Turinawe had been in prayer and fasting for two weeks and had among others things presented his request for a wife to the Lord. After developing feelings for Nshabohurira, he went back to God to ask whether this was his answered prayer.
“I was excited to see him and grateful he had taken the time to show me where the cafe was. We also exchanged phone numbers on this day. My love for him grew with time as he consistently communicated via phone calls and messages,” Nshabohurira says.
After about two weeks of consistent communication, one Sunday, Turinawe took her out for lunch at a nearby restaurant. This was their first date.
“We shared a lot about our dreams and visions and realised we had common aspirations, especially when it came to ministering to the youth,” Turinawe says.
Four weeks later, Turinawe took Nshabohurira to a nearby resort and there, he proposed marriage.

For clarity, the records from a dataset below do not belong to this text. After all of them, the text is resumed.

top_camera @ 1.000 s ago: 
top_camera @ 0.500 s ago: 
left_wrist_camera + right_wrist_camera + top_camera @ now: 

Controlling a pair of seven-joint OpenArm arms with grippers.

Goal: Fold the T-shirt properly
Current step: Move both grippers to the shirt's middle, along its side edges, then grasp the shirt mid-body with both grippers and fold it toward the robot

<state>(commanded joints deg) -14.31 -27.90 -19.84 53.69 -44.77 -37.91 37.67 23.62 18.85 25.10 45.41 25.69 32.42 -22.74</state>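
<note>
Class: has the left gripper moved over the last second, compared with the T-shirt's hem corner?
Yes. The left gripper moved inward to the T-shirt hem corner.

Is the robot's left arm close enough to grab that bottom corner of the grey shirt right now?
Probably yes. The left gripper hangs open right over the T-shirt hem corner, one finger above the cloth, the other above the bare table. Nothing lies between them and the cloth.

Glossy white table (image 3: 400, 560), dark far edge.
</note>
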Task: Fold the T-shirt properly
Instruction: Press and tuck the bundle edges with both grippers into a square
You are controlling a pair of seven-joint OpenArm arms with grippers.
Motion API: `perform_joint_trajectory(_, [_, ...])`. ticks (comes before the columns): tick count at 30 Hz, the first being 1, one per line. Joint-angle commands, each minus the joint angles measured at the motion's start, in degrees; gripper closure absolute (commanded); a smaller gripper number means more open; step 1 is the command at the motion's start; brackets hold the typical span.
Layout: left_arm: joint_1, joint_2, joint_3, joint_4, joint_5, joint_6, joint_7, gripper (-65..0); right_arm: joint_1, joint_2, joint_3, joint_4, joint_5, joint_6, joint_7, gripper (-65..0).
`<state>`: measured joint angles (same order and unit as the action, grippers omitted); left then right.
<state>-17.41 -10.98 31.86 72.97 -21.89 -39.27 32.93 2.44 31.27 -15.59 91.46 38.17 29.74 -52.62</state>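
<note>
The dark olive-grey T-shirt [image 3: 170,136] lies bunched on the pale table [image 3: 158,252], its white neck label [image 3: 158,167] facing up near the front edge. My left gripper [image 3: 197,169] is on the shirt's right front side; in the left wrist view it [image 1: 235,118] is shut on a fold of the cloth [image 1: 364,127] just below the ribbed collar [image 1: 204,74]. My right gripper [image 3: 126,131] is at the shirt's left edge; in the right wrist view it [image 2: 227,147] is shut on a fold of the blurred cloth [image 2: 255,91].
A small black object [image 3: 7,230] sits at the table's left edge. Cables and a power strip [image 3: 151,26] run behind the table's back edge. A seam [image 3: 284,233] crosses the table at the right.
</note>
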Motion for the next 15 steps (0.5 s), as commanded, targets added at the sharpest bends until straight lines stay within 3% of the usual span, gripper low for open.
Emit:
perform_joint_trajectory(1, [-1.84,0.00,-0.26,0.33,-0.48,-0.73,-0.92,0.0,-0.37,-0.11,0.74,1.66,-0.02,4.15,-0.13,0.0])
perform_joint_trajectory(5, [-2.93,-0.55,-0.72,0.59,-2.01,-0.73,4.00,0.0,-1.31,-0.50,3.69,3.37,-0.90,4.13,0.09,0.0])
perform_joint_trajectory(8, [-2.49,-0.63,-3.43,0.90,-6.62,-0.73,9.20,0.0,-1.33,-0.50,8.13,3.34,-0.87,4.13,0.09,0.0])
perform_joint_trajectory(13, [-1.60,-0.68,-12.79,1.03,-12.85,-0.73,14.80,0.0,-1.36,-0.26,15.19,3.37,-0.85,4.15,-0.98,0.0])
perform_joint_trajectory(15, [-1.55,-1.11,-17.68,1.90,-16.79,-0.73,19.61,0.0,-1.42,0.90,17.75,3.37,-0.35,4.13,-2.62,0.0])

“Although I was pleased, I asked for time to pray about it and thankfully, he was understanding and told me to take all the time I needed,” Nshabohurira says, adding that 10 days later, she gave a definite yes to her future husband.
“We were in love and attracted to each other but we had one commitment; no sex before marriage. We jointly set tough conditions for ourselves to keep our sexual purity. For instance, any violation would automatically lead to the end of the relationship. For example, there was no kissing or touching certain body parts. Only a peck was acceptable,” says Turinawe.
“On days when we could not control those strong urges, one of us would excuse themselves and literally ‘flee’ the scene and say bye on phone later. We also kept meeting in public places and I always dressed conservatively,” Nshabohurira says.
Being born again Christians, the couple maintained a discipline of joint prayer and fasting every Thursday. Here, they would pray for their relationship and future. They were also accountable to Christian fellowships they belonged to and opened up to some elders for help in their walk.
‘‘We kept our physical meetings objective, majorly focusing on planning for the future. We agreed on many things during our courtship such as the church to fellowship from, the desired number of children and how we would handle our finances, among others,” Turinawe recalls.
According to the couple, purity in a relationship is achievable and should be pursued passionately because it breeds trust in courtship and marriage and also honours God.
At the time, Turinawe worked as a secondary school teacher earning a meagre salary while Nshabohurira had just completed her medical internship.
“However, we agreed to organise the ‘Kuhingira’ and wedding parties within our financial means. For Instance, our decoration for the wedding cost Shs300,000 and I only paid Shs100,000. We also used cars from our friends and made sure the reception venue was affordable. We knew that there was life after the wedding and thankfully, our parents and friends were supportive,” says Turinawe.
Nshabohurira introduced Turinawe first to her parents in April 2006 and later to the extended family at a Kuhingira in Karubanda, Muyebe, Ndorwa East.
Mr and Mrs Turinawe tied the knot at St Peter’s Cathedral Rugarama on March 24, 2007 and held a reception at Kirigime Guest House, Kabale Municipality.
The couple is blessed with three children; Jeremy Ayebare (13), Joel Nomwesigwa (11) and Nicole Natangaza (six).
“One month after the wedding, my wife got a job in Kampala while I stayed in Kabale,” says Turinawe.
Sometimes, Nshabohurira would leave Kabale in her nurse’s uniform and travel with the early morning bus to ensure that she arrives on time and ready to work.
“To reduce the strain, we agreed that one of us leaves their job. God helped us in a rather miraculous way that I got a transfer to Kabale on the very day I was supposed to hand in my resignation,” says Nshabohurira.
To advance their careers, Turinawe was able to become a licensed pharmacist and managing director at Palace care Pharmaceuticals. Nshabohurira has been supported to master in public health and is now the assistant district health officer, Mbarara District.
Their ministry to the youth continues to grow to include the marrieds and they offer premarital counselling at their home in Mbarara.